I feel for Freddie Freeman. I do.
What I don't do is understand him.
Look, I get that when you play for one team in one city for a pile of years, you form attachments, and a piece of your heart grows there you can't uproot with a neutron bomb. So I understand what happened last week, when his new team, the Los Angeles Dodgers, went back to Atlanta for the first time since Freeman took the money and ran, and Freddie spent most of the series bawling like a baby.
He never really wanted to leave Atlanta. That much is obvious, and that's probably going to tick off his Dodgers teammates, who will no doubt say "Hey, what about us?" I fact, Clayton Kershaw already sounded off about this, telling the Atlanta Journal-Constitution that while Freeman's homecoming was cool and all, he hopes Freddie doesn't consider the Dodgers "second fiddle."
To which I'd respond, "Welcome to free agency, Clayton." Teams no longer buy a player's unswerving loyalty, only his services. It's a big ol' mercenary world out there now, and has been since, I don't know, Wade Boggs left the Red Sox to go play for the Yankees (to name but one example). And in a mercenary world, where everything is about buying and selling, occasionally there will be buyer's remorse.
This is pretty clearly what's happening here. So much so, that Freeman has apparently fired the agent who worked the Dodgers deal for him.
It seems his negotiating team overplayed its hand by issuing the Braves an ultimatum, to which the Braves responded by going out and signing another player to take Freeman's place. Which closed the door on Freeman returning.

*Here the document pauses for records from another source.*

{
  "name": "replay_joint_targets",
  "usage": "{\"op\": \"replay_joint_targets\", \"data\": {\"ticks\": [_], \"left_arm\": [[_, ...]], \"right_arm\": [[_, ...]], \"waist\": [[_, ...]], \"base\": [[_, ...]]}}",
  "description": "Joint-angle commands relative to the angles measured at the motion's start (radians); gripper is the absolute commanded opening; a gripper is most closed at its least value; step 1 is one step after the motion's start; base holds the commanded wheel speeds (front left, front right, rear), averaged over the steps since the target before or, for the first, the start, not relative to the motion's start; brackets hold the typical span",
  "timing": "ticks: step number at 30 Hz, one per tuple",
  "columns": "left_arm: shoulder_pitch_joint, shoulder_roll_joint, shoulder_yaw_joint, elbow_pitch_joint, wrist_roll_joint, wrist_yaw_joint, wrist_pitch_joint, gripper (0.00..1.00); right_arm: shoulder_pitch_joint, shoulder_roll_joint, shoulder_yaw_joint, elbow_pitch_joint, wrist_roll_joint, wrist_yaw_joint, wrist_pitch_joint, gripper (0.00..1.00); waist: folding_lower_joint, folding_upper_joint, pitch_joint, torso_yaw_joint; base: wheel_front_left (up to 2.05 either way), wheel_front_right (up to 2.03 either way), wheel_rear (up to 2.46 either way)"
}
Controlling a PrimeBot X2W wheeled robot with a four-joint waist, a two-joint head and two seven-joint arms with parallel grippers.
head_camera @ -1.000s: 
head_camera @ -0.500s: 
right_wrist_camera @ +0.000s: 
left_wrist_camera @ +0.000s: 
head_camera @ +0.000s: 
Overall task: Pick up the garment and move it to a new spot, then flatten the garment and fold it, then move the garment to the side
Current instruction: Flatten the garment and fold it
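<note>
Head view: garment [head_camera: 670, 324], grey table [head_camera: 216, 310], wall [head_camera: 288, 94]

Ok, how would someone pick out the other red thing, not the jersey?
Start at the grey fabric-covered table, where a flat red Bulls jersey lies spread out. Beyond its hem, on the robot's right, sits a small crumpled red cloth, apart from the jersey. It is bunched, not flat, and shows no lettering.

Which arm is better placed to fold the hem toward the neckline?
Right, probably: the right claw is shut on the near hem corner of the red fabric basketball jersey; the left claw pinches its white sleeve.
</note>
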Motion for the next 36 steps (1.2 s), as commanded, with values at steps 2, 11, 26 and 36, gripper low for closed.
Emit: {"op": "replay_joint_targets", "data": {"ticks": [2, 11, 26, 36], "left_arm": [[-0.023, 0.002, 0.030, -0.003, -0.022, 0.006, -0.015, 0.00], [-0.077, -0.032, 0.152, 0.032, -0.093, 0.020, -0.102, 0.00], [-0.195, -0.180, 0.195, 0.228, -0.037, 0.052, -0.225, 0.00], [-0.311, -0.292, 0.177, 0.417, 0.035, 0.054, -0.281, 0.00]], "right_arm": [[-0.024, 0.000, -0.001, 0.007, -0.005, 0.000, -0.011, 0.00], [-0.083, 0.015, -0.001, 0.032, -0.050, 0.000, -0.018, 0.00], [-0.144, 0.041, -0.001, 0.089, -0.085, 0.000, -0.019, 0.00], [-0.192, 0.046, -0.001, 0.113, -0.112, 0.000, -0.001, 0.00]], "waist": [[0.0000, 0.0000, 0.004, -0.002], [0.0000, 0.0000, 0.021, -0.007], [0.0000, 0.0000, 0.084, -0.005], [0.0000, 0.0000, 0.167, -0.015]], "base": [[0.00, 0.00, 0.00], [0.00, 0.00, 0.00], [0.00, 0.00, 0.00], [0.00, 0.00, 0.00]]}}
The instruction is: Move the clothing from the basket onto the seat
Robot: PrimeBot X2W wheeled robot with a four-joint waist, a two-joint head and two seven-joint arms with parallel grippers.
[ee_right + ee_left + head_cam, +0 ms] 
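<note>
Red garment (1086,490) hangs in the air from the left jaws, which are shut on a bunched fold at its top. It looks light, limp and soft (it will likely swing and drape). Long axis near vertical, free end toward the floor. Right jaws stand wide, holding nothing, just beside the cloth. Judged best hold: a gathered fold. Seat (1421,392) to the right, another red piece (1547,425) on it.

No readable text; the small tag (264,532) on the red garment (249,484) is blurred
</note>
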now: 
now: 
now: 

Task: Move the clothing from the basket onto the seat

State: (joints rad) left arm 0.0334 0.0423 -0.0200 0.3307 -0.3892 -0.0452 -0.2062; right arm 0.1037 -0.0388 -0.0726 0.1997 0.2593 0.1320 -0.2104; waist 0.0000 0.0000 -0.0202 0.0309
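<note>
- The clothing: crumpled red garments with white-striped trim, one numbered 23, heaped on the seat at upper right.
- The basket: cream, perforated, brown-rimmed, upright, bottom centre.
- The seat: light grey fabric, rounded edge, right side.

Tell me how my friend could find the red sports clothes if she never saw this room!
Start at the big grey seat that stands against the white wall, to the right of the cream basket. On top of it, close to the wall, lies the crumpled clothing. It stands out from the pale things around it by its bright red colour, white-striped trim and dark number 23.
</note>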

"But Mr. Blob," you're saying now. "If Freeman really didn't want to leave Atlanta, why didn't he tell his negotiating team that? Why didn't he just say, 'Look, I want to play for the Braves, make it happen'? Doesn't his agent work for him?"
Well ... yeah. And that's the part where I don't understand.
But, hey, maybe it works differently in these big-deal deals. Seems like it shouldn't, though. Seems like all Freeman should have to do is tell his agent what to do, and the agent does it.
In which case, if he's not where he wants to be, it's kinda his fault. Much as I feel for him.